Work item:
Among the entries below, how many lines hold the word "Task"? Reply with the number only.

Supplied data:

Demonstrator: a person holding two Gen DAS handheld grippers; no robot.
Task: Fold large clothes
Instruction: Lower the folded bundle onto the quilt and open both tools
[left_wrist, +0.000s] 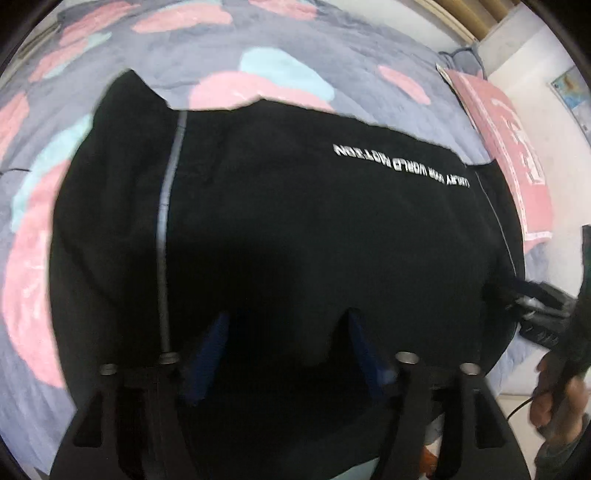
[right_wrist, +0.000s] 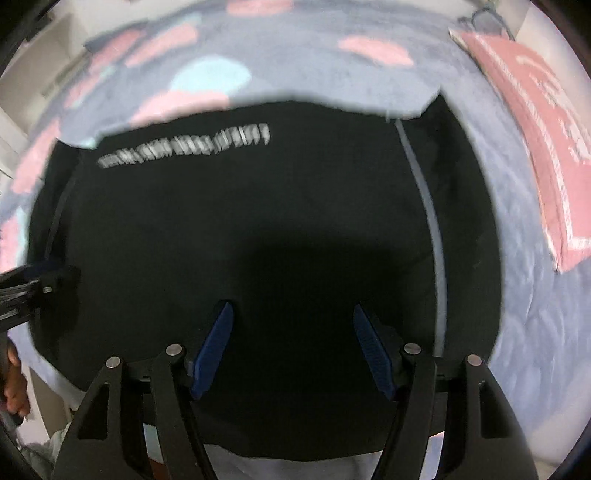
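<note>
A large black garment (left_wrist: 295, 229) with a line of white lettering (left_wrist: 402, 166) and grey seam stripes lies spread flat on a bed. It also fills the right wrist view (right_wrist: 258, 229). My left gripper (left_wrist: 288, 325) hovers over the garment's near part, jaws wide open and empty. My right gripper (right_wrist: 291, 317) hovers over the near part too, open and empty. The right gripper also shows at the garment's right edge in the left wrist view (left_wrist: 532, 299). The left gripper shows at the garment's left edge in the right wrist view (right_wrist: 40, 280).
The bed cover (left_wrist: 207, 51) is grey-blue with pink and light blue patches. A pink printed cloth (left_wrist: 513, 147) lies on the bed's right side, also in the right wrist view (right_wrist: 535, 122). A white wall (left_wrist: 546, 103) is beyond it.
</note>
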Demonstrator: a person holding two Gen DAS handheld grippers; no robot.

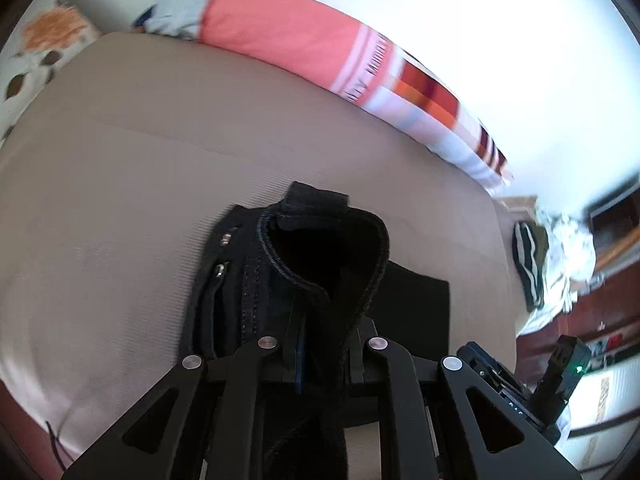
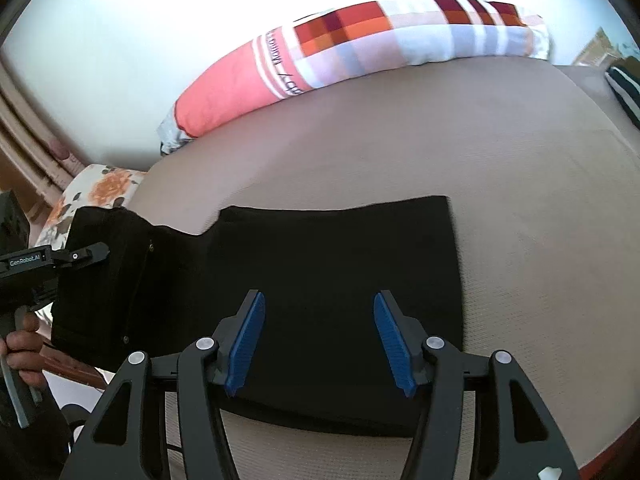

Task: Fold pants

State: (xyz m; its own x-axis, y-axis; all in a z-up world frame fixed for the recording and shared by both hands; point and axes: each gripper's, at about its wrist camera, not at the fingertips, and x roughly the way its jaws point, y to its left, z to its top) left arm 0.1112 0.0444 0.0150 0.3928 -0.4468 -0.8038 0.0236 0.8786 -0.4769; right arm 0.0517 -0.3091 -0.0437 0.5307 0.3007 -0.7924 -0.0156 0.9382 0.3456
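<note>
- Floral cushion (image 2: pixel 96 192) at the bed's far-left corner; pattern blurred
- A hand (image 2: pixel 22 354) at the left edge of the right wrist view grips the handle of the left gripper (image 2: pixel 105 254); its jaws are clamped tight on the waistband end of the black pants (image 2: pixel 328 280), lifting that end off the bed
- In the left wrist view the raised waistband gapes open just ahead of the left gripper (image 1: pixel 320 356); two metal rivets show on the left side
- Rest of the pants lies flat on the beige bed (image 2: pixel 520 168), folded edge toward the near edge, square end toward the right
- Right gripper (image 2: pixel 320 340) hovers over the flat part; blue pads (image 2: pixel 246 344) stand about half apart, nothing between them
- Long orange-and-checked pillow (image 2: pixel 360 48) along the far edge, against the white wall
- Striped dark fabric (image 2: pixel 624 88) at the far-right corner
</note>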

Result below:
2